### PROBLEM TO SOLVE:
Report each line from the listing that the string "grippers" appears in.
————
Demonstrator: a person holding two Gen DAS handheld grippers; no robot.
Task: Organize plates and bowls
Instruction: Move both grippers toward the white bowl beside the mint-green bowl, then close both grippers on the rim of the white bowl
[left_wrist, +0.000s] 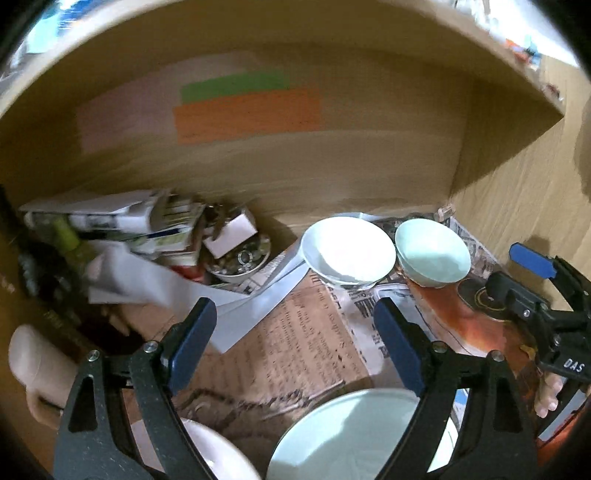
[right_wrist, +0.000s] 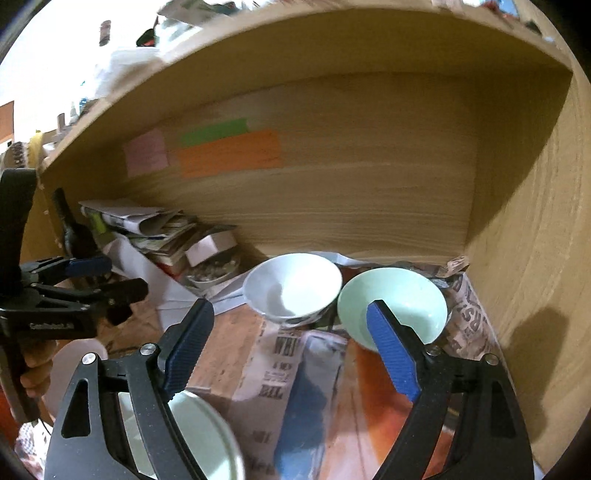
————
### COMPLETED EXERCISE:
Demonstrator: a person holding two Gen DAS handheld grippers; no robot.
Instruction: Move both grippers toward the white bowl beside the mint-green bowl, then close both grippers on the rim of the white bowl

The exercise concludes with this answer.